■ **Work task**
Without the pictures, set down the records below word for word.

[[ Dataset excerpts open ]]

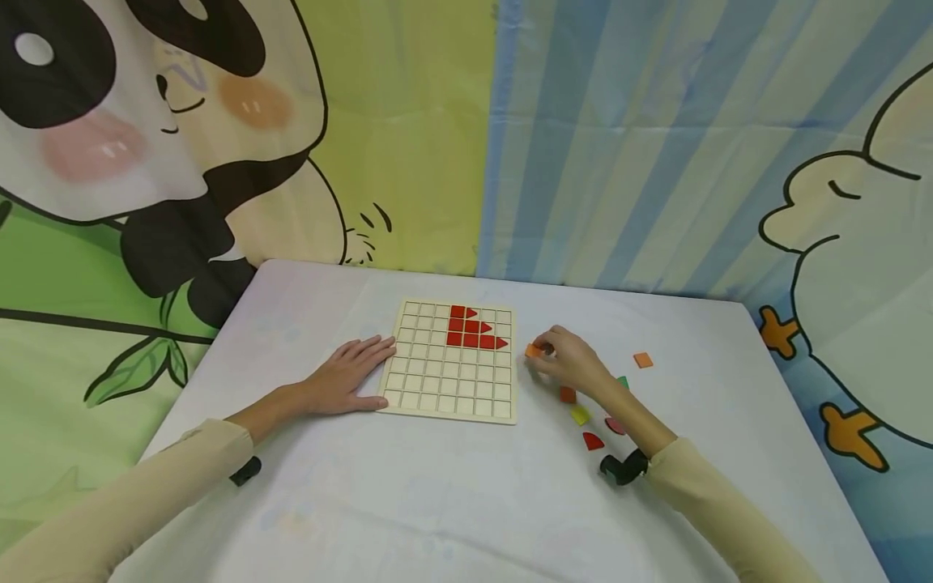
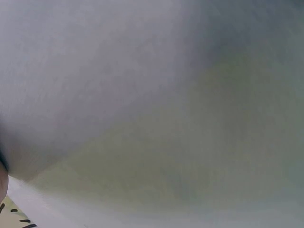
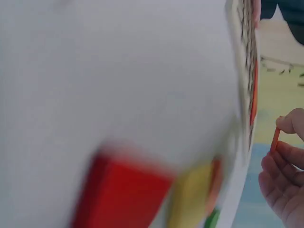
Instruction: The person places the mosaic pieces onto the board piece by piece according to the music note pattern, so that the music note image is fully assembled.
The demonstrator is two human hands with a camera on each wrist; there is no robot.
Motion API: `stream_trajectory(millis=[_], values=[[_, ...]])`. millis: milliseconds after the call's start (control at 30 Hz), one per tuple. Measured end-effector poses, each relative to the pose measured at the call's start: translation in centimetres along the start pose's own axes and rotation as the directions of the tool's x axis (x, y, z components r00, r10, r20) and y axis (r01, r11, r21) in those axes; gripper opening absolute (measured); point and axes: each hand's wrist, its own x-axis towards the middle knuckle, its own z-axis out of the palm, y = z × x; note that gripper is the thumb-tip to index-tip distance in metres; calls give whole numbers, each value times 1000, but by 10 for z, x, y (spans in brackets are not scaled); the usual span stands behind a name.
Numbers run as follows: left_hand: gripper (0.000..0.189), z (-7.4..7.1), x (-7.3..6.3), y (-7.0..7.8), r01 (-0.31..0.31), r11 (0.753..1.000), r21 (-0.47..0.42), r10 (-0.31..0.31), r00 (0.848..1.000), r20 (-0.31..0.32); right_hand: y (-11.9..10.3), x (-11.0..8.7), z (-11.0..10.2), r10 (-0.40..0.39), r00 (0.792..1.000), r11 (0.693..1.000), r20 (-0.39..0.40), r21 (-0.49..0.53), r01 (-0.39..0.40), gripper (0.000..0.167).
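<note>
A pale gridded board (image 1: pixel 437 380) lies on the white table, with red square and pointed tiles (image 1: pixel 470 326) set in its upper right cells. My left hand (image 1: pixel 346 376) lies flat with straight, spread fingers, its fingertips and thumb touching the board's left edge. Just right of the board, my right hand (image 1: pixel 572 360) pinches a small orange square tile (image 1: pixel 534 351) between thumb and fingers. The right wrist view shows that thin orange tile (image 3: pixel 275 138) edge-on, held above the table. Mostly blurred pale surfaces fill the left wrist view, with a sliver of skin at its left edge.
Loose tiles lie around the right forearm: a red-orange square (image 1: pixel 568 394), a yellow one (image 1: pixel 580 414), a red quarter-round (image 1: pixel 593 441), a pink one (image 1: pixel 615 425) and a green one (image 1: pixel 623 380). Farther right is another orange square (image 1: pixel 643 359). Black devices (image 1: pixel 623 468) sit at both wrists.
</note>
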Motion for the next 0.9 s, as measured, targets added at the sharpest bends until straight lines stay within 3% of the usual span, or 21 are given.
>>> stream_trajectory(millis=[133, 300, 567, 900], values=[[92, 2, -1, -3, -2, 1000, 9, 2, 1000, -6, -30, 18, 9, -120, 991, 991, 52, 63, 117, 28], [93, 1, -1, -3, -16, 1000, 12, 16, 1000, -22, -59, 39, 29, -227, 970, 973, 90, 59, 222, 26], [93, -1, 0, -1, 0, 1000, 17, 0, 1000, -3, -80, 62, 54, -291, 951, 955, 101, -20, 294, 19], [93, -3, -1, 2, 10, 1000, -12, -10, 1000, 3, -83, 67, 55, -308, 945, 950, 111, -11, 311, 20]])
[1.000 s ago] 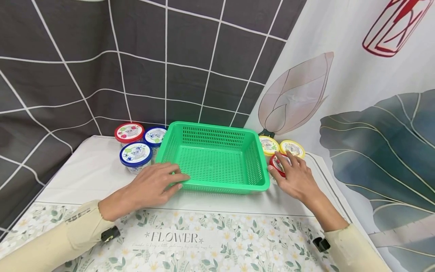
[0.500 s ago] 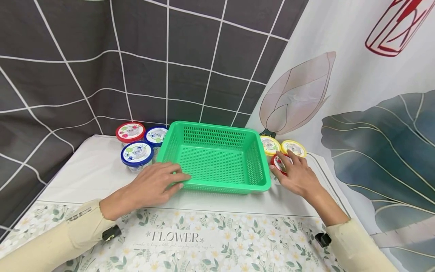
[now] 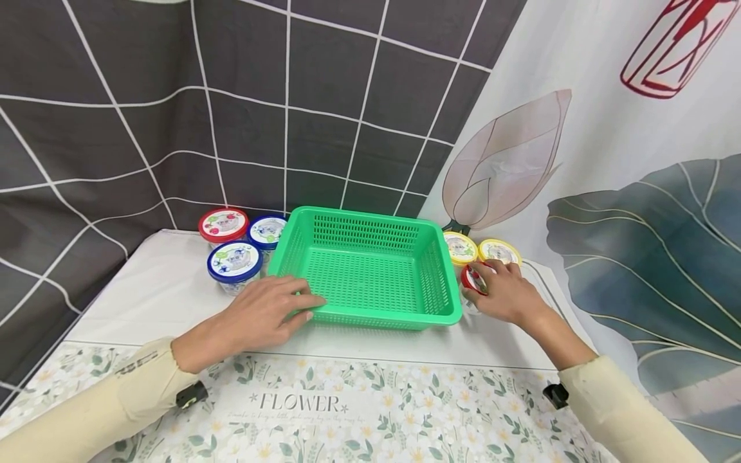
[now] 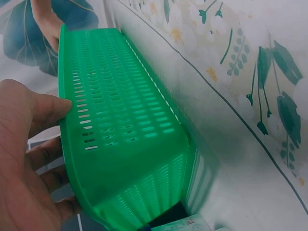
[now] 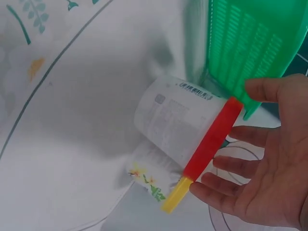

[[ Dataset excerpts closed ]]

■ **Result for this exercise**
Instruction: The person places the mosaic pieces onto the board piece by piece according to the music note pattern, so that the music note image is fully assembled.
The demonstrator is two human hands with a camera on each wrist; there is no robot.
Motion API: `stream_trajectory(millis=[_], values=[[_, ...]])`. millis: milliseconds after the call's start (control at 30 Hz), one per tuple. Measured end-effector poses, each relative to the pose measured at the call's start: translation in centimetres along the start pose's own axes and rotation as the directions of the tool's x axis (x, y, z components r00, r10, r20) and y axis (r01, r11, r21) in those axes; gripper opening absolute (measured); point and axes: each hand's wrist, its own x-axis towards the middle knuckle, its own z-axis out of the palm, y = z × x; note that gripper is the thumb-tip to index-tip distance in metres; calls give whole numbers, each value times 1000, but by 10 for z, x, y (spans in brackets are not scaled); the usual span stands behind a name.
Numbers run as follows: left_hand: gripper (0.000..0.189), z (-7.4..7.1), x (-7.3..6.3), y (-7.0..7.8), r01 (-0.31..0.31), r11 (0.753..1.000), r21 (-0.47..0.42), r10 (-0.31..0.31), r00 (0.848..1.000), r20 (-0.31..0.32); right_hand: y (-11.9..10.3), x (-11.0..8.7), z (-11.0..10.2), r10 (-0.40..0.39), r00 (0.792..1.000), r11 (0.693..1.000), r20 (-0.39..0.40), r21 (-0.49..0.53), r01 (-0.39..0.40), gripper (0.000..0.167).
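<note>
A pale gridded board (image 1: pixel 437 380) lies on the white table, with red square and pointed tiles (image 1: pixel 470 326) set in its upper right cells. My left hand (image 1: pixel 346 376) lies flat with straight, spread fingers, its fingertips and thumb touching the board's left edge. Just right of the board, my right hand (image 1: pixel 572 360) pinches a small orange square tile (image 1: pixel 534 351) between thumb and fingers. The right wrist view shows that thin orange tile (image 3: pixel 275 138) edge-on, held above the table. Mostly blurred pale surfaces fill the left wrist view, with a sliver of skin at its left edge.
Loose tiles lie around the right forearm: a red-orange square (image 1: pixel 568 394), a yellow one (image 1: pixel 580 414), a red quarter-round (image 1: pixel 593 441), a pink one (image 1: pixel 615 425) and a green one (image 1: pixel 623 380). Farther right is another orange square (image 1: pixel 643 359). Black devices (image 1: pixel 623 468) sit at both wrists.
</note>
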Motion for the next 0.9 s, as measured, targets added at the sharpest bends until straight lines stay within 3% of the usual span, or 21 are given.
>>> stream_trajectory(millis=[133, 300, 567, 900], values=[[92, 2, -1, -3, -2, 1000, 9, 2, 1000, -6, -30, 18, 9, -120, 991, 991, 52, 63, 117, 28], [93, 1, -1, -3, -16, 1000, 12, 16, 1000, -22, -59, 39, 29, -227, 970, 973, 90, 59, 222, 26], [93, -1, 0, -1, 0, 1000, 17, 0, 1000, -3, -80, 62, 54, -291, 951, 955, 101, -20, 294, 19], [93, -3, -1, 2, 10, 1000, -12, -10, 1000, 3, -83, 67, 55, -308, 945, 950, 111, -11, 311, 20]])
[1.000 s ago] 
[0.500 s ago] 
[now] 
[now] 
[now] 

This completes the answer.